Assignment —
Using the listing below, please gather every line containing the word "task".

Records for the exercise —
• • • • •

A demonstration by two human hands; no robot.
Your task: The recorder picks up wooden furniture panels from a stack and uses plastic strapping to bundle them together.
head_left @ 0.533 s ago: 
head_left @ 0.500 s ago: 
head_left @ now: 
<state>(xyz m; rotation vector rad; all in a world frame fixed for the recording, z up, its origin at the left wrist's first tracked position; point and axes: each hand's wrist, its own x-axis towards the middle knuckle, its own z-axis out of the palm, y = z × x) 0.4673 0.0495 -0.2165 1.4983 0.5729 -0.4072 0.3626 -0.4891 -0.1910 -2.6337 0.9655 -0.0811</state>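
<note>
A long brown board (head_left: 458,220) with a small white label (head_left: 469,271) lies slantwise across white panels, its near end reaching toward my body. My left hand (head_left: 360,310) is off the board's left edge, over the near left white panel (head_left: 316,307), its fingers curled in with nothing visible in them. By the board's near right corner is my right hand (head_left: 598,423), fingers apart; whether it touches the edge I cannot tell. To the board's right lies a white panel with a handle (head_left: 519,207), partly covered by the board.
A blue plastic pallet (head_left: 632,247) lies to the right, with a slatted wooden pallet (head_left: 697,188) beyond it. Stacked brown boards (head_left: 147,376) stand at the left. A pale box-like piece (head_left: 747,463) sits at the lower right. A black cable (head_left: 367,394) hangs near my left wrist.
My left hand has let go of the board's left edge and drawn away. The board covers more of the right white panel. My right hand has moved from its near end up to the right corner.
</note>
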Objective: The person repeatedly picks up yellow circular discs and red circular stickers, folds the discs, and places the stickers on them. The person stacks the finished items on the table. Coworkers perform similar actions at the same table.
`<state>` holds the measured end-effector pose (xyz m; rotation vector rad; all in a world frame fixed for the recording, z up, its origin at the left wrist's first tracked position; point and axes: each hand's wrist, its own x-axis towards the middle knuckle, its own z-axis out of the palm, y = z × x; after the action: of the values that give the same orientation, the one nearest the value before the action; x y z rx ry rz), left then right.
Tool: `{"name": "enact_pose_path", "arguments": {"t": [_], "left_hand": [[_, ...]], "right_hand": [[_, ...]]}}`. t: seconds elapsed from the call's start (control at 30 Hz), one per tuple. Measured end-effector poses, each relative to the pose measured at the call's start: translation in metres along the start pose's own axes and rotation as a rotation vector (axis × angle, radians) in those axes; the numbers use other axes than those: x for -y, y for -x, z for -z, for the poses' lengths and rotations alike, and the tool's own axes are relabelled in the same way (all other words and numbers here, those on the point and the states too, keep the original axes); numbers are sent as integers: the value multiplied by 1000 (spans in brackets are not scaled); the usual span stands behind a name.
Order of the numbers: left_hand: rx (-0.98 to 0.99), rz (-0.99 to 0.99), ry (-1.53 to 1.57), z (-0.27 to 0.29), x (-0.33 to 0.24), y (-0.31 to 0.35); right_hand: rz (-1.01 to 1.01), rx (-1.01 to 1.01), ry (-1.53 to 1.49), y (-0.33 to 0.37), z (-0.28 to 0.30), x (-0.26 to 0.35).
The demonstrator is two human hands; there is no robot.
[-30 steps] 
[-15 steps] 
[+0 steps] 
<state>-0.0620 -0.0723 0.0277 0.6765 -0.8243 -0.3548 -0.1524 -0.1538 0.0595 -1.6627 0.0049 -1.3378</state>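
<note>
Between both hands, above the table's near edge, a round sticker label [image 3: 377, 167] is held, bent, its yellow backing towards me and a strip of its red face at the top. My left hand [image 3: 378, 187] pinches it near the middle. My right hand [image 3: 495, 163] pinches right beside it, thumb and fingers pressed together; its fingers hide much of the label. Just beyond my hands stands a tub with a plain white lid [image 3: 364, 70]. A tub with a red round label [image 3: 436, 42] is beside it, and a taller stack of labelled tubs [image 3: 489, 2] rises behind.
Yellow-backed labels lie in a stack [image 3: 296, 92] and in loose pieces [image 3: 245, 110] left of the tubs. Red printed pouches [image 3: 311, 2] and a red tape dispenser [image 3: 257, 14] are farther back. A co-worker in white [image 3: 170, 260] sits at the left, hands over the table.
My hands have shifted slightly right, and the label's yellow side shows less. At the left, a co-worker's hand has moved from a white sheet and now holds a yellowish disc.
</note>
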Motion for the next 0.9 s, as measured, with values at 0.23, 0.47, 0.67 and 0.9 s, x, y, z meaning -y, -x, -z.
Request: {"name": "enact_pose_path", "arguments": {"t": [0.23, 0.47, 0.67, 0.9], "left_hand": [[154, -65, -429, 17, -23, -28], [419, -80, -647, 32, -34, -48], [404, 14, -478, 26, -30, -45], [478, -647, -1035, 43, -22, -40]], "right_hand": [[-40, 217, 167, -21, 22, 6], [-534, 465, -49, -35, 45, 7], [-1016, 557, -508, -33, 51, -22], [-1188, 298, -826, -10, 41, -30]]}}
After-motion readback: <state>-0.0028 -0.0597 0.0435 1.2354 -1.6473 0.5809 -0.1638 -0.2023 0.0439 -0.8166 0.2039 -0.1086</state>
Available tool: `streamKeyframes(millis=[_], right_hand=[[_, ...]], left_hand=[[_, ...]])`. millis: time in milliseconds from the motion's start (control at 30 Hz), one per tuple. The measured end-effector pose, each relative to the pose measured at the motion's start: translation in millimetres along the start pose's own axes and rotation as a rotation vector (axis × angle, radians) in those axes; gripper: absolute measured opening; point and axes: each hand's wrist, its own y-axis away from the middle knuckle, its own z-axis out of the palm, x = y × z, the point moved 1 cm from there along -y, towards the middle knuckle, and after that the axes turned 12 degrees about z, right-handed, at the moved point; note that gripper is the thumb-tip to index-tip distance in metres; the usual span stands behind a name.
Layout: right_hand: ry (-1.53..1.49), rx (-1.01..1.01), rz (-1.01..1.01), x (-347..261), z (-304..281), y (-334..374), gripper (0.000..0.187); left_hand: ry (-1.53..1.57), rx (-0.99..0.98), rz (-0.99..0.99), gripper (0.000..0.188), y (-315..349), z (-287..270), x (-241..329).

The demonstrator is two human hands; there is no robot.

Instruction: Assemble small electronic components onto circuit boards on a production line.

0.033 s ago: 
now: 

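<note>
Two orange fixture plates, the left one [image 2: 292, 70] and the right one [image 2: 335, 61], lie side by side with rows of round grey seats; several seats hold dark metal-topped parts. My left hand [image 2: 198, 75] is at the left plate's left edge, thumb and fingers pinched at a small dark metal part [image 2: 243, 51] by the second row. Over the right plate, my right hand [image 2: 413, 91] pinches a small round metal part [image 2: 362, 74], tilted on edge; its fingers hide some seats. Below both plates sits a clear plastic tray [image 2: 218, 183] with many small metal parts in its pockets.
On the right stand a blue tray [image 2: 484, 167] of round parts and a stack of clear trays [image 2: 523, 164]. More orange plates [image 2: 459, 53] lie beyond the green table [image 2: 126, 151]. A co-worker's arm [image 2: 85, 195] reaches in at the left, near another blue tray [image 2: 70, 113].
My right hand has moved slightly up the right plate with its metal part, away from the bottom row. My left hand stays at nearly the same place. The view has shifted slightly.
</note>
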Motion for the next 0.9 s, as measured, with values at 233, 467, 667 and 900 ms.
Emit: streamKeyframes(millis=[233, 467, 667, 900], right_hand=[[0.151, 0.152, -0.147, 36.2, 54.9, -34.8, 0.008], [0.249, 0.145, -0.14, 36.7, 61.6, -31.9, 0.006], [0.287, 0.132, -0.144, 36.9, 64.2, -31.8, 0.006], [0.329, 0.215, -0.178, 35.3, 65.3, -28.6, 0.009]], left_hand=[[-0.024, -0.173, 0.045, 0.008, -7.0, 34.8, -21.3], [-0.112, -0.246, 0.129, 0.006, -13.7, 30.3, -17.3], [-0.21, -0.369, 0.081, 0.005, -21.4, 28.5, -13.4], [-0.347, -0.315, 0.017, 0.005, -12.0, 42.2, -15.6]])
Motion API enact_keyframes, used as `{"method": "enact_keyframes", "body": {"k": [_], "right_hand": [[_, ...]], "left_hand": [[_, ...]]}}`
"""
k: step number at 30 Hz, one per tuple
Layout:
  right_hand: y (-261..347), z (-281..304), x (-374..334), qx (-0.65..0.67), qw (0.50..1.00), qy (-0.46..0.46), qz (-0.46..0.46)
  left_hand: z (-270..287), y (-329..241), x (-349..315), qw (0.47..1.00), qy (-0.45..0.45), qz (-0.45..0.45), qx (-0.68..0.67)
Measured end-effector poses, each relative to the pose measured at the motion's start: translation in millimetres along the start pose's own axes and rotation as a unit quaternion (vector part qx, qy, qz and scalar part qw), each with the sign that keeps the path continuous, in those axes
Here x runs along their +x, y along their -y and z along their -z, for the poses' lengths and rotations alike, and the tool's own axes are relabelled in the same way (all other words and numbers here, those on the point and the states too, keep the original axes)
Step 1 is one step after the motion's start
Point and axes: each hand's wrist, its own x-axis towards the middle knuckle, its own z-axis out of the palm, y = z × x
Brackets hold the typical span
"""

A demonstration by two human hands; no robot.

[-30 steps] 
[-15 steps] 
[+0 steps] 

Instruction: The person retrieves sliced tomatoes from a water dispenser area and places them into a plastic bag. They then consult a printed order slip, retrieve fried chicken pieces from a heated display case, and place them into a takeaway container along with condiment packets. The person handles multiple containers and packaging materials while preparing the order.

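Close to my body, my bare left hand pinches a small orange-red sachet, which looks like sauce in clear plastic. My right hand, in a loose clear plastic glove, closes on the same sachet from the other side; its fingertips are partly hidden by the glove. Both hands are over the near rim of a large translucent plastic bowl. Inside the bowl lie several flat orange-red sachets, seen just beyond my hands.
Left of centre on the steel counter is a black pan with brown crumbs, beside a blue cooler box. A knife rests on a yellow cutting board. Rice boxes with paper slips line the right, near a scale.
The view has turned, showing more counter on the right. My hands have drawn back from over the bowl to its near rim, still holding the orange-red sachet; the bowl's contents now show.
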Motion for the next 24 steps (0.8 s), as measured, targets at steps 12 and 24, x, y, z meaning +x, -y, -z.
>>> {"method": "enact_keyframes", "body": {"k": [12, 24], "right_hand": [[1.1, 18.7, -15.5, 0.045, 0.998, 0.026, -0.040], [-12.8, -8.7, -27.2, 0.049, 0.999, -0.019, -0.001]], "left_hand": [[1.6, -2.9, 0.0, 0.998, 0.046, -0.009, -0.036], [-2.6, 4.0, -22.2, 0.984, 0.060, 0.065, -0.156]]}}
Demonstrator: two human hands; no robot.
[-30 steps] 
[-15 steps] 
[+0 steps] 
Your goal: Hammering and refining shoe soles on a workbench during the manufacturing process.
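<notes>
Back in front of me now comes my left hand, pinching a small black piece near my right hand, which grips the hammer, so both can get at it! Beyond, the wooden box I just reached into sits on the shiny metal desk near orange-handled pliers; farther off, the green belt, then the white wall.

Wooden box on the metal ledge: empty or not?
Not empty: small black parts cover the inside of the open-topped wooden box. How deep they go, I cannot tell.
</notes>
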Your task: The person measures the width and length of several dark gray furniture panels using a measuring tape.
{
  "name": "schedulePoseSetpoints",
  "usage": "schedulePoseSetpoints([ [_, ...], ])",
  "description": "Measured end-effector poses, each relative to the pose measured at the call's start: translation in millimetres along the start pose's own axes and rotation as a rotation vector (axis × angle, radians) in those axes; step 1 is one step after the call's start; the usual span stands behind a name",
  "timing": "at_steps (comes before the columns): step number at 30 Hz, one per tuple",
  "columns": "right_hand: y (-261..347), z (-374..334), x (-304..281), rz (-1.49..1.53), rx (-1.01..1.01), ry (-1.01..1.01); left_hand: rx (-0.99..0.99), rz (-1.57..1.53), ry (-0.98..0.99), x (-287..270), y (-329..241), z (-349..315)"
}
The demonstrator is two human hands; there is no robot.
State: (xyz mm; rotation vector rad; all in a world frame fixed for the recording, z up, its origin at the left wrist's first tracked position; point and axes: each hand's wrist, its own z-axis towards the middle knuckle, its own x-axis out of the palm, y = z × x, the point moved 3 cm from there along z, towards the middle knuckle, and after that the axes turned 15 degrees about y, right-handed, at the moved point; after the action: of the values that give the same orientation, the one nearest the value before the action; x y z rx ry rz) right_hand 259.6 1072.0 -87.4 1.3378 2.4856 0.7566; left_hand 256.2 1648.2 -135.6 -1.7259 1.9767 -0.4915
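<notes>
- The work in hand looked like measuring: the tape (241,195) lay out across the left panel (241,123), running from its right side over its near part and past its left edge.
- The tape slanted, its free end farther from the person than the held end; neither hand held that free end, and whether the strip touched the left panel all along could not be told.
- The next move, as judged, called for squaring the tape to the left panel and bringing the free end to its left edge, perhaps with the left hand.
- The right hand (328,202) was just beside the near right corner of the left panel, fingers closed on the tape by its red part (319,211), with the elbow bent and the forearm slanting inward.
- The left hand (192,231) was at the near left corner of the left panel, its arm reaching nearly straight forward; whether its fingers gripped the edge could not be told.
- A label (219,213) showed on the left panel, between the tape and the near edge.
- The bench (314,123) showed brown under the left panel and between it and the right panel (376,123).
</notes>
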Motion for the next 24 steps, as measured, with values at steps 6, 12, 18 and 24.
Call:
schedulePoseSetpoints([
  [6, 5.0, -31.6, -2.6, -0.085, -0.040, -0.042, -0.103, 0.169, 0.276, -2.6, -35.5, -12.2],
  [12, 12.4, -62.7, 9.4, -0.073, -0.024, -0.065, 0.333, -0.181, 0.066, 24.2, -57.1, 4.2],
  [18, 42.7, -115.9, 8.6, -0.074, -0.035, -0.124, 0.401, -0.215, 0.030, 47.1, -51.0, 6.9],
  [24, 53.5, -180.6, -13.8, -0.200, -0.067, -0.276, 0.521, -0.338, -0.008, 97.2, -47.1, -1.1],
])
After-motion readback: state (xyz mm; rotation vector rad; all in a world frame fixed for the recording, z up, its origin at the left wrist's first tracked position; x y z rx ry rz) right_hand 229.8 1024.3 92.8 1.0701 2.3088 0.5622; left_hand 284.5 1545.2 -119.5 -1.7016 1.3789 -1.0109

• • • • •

Exercise response —
Your task: The recorder picks up wooden furniture panels from a stack and uses plastic strapping to bundle them together.
Your task: The person measures the width and length of several dark gray furniture panels using a measuring tape.

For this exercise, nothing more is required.